(Data excerpts)

[Start of section]

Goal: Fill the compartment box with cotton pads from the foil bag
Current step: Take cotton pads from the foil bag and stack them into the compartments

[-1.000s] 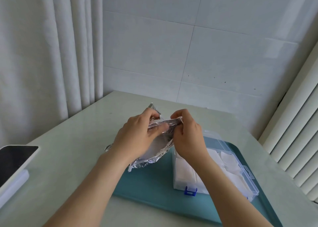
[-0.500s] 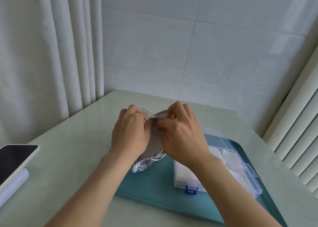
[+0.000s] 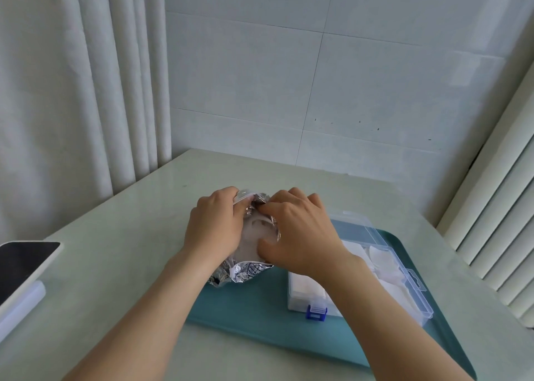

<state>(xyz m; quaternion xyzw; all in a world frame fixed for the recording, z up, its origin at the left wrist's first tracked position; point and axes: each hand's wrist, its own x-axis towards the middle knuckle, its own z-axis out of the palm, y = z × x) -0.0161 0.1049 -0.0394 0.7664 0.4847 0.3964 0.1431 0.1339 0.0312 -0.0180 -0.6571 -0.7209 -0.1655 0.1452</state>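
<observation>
Okay, left grip (image 3: 213, 230) and right grip (image 3: 300, 236) both clutch the foil bag (image 3: 242, 272) at its mouth, over the tray's (image 3: 260, 308) far-left corner. Right forearm blocks much of the compartment box (image 3: 413, 286); cotton pads (image 3: 381, 260) partly visible inside. Phone (image 3: 23, 265) on surface (image 3: 115, 236), cut off left. Bag contents blurry.

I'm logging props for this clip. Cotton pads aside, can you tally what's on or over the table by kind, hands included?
Hands: 2 (left hand, right hand)
Foil bag: 1
Compartment box: 1
Teal tray: 1
Phone: 1
Total: 6
</observation>
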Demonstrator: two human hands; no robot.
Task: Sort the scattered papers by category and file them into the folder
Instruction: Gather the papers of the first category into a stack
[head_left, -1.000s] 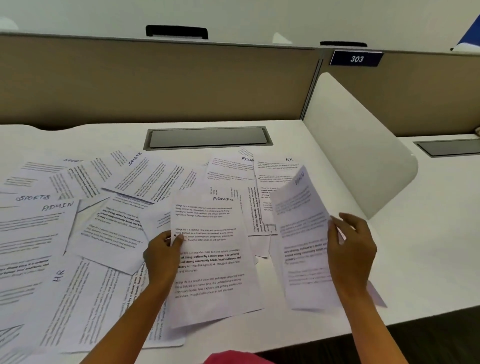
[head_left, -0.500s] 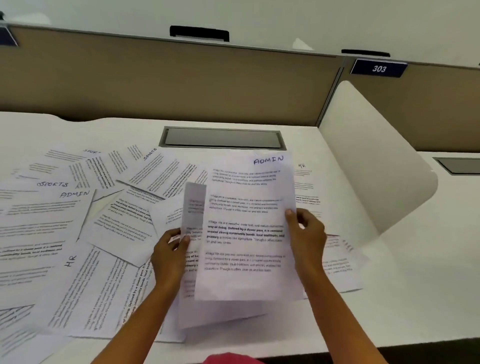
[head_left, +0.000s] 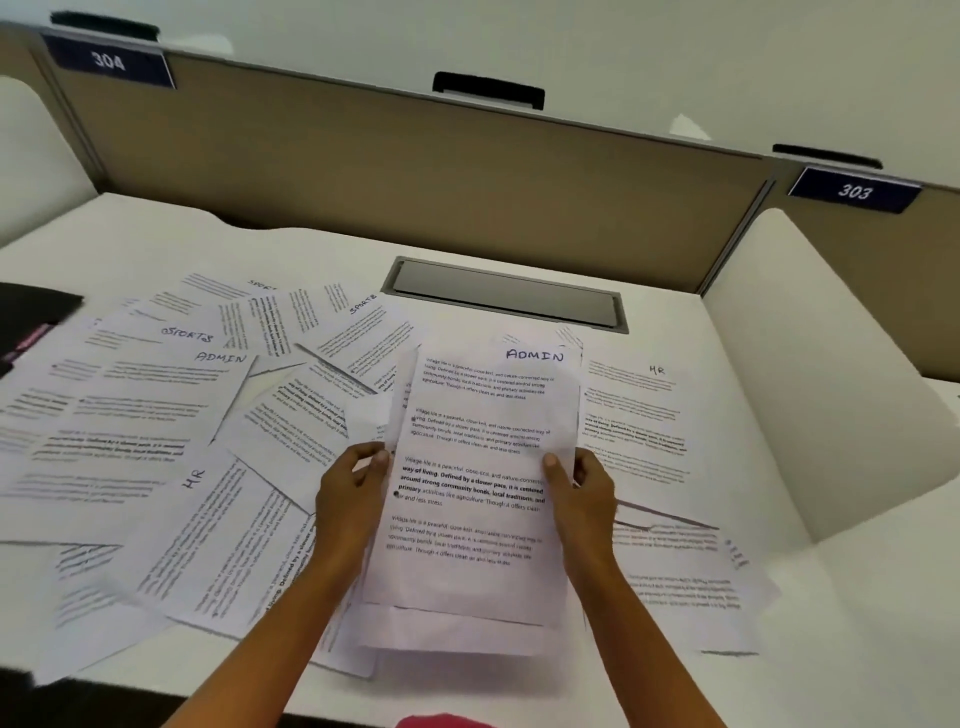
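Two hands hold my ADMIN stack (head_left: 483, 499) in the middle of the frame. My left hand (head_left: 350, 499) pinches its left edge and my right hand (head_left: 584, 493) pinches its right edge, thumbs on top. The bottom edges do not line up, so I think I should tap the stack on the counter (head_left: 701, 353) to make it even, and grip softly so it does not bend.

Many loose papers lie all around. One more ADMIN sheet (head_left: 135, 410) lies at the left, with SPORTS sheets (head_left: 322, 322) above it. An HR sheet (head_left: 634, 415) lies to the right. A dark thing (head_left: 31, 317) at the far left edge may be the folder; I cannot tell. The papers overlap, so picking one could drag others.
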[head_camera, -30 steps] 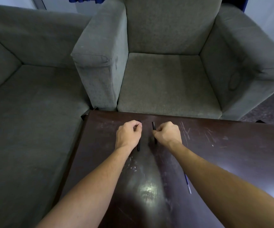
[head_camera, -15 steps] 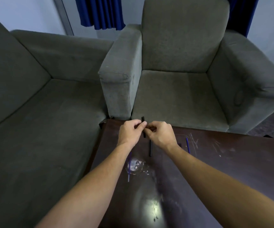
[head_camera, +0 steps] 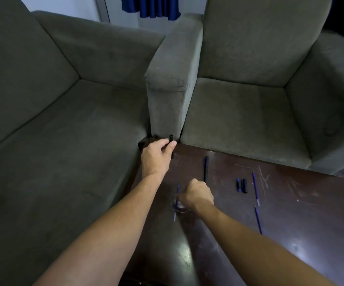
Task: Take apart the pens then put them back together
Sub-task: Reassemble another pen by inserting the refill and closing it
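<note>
Parted hands — left point(head_camera: 158, 153) grips barrel point(head_camera: 171, 139), right point(head_camera: 197, 195) pinches refill point(head_camera: 176, 200)

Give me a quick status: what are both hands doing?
Left hand grips black pen barrel. Right hand closing on blue refill. Nothing blocking.

Centre frame: left hand point(head_camera: 158, 154) pinches black plastic pen barrel point(head_camera: 171, 139) upright at far corner of dark brown wooden surface point(head_camera: 290, 223). Right hand point(head_camera: 197, 195), below it, closed over thin blue refill point(head_camera: 176, 201). Right of centre: black capped pen point(head_camera: 205, 169), two short caps point(head_camera: 241, 185), two more blue refills point(head_camera: 255, 188). Grey fabric sofas point(head_camera: 63, 100) fill upper frame.
</note>
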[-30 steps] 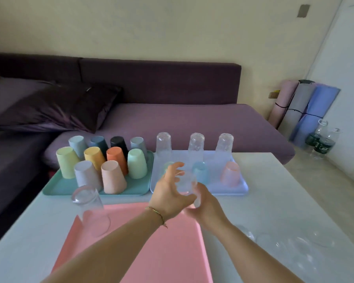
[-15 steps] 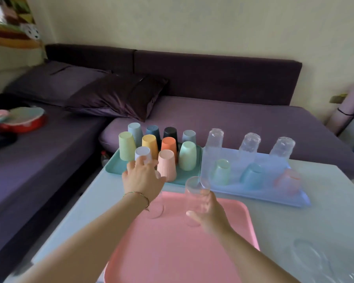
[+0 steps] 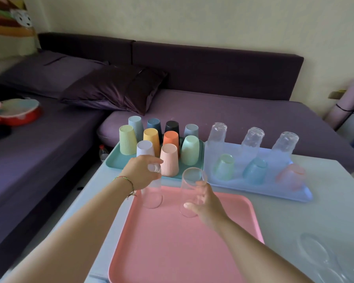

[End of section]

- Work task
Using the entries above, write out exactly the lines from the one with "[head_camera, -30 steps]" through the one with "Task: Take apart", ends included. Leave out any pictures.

- Output
[head_camera, -30 steps] 
[head_camera, -15 steps] 
[head_camera, +0 steps] 
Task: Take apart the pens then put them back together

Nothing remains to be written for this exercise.